Introduction
This article covers some details about R’s API to C and subsequently C’s API to Fortran which is used to call BLAS routines. In modern use, I think the best way to make explicit use of BLAS is to work via RcppEigen or RcppArmadillo, direct interface to BLAS is complex and error-prone, and likely without significant performance advantage over Eigen or Armadillo. We are doing it the hard way through C as an exploratory exercise, not as a recommended pratice.
What is BLAS?
Basic Linear Algebra Subprograms (BLAS) are a set of functions for performing matrix operations ubiquitous in scientific computation. These functions are defined abstractly and have been implemented by various groups in the form of ATLAS, openBLAS, MKL, and more. Netlib publishes a useful summary of all the BLAS operations.
Why use BLAS?
The advantage is that we call BLAS routines in our code through the canonical interface, and we can then link different implementations to our program which will provide different performance profiles. We can go from a general public distribution, to a proprietary version optimised to our hardware, we can even swap out the implementation for one that operates on the GPU, all without changing our code. Because it’s so widely used in scientific computing, the routines are among the most highly optimised in all of computing. A discussion on stackoverflow details the performance and reason behind the performance of BLAS routines.
How do I use BLAS?
If we are just writing regular R code, chances are we are already using BLAS. Regular operations like matrix multiplication using %*% and useful matrix functions like crossprod() are all implemented using BLAS algorithms, this means that R code can already be very efficient without having to directly interface with BLAS.

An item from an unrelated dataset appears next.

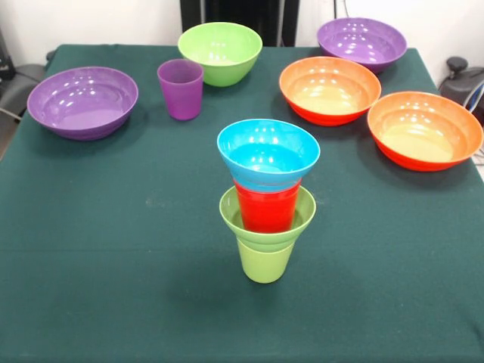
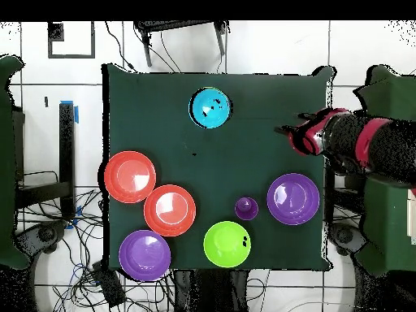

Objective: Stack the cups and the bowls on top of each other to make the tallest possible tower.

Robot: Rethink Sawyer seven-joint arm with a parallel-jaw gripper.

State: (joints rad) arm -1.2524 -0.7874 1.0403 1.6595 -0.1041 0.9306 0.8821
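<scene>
I see the counter (image 1: 91, 227) covered with dark green cloth. Around the counter lies a white tiled floor (image 2: 268, 49), and cables (image 2: 81, 219) lie beside its edge.

- Gripper (image 2: 290, 131) hangs over one side edge of the table (image 2: 260, 97), seen from overhead.
- Tower (image 1: 266, 204): cup at the bottom, small bowl in it, second cup in that, small bowl on top. It stands alone, well apart from the gripper and further from the base.
- Nearest wide bowl (image 2: 293, 198): base-ward of the gripper, by the same edge.
- Lone cup (image 2: 246, 209): just beyond that bowl.
- Medium bowl (image 2: 225, 244): beyond the cup, base-ward.
- Two wide bowls (image 2: 170, 210), side by side, and a last wide bowl (image 2: 145, 254): far side from the gripper.
</scene>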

If you really want to make sure you’re using BLAS, you should look into RcppEigen or RcppArmadillo, which transform your matrix operations into efficient BLAS calls, it’s likely more efficient than manual BLAS calls. But the point of this article is to show how you would do it in base R, so we are going to call the C interface from R and the Fortran interface from C.
An Aside about Computer Memory
To understand the interface between languages and half the performance equation for calling C code, we need to talk about how computer memory works.
All data on computers are effectively at some memory address along a long 1D strip of memory as something like 0|1|0|1|1|0|1|1, this corresponds with tape storage and we can imagine the data forming one long spiral from the edge of a CD to the center. Matrices are then stored as consecutive columns (in R and Fortran, many other languages use are row-based), so we have column1|column2|column3 to represent a matrix in memory.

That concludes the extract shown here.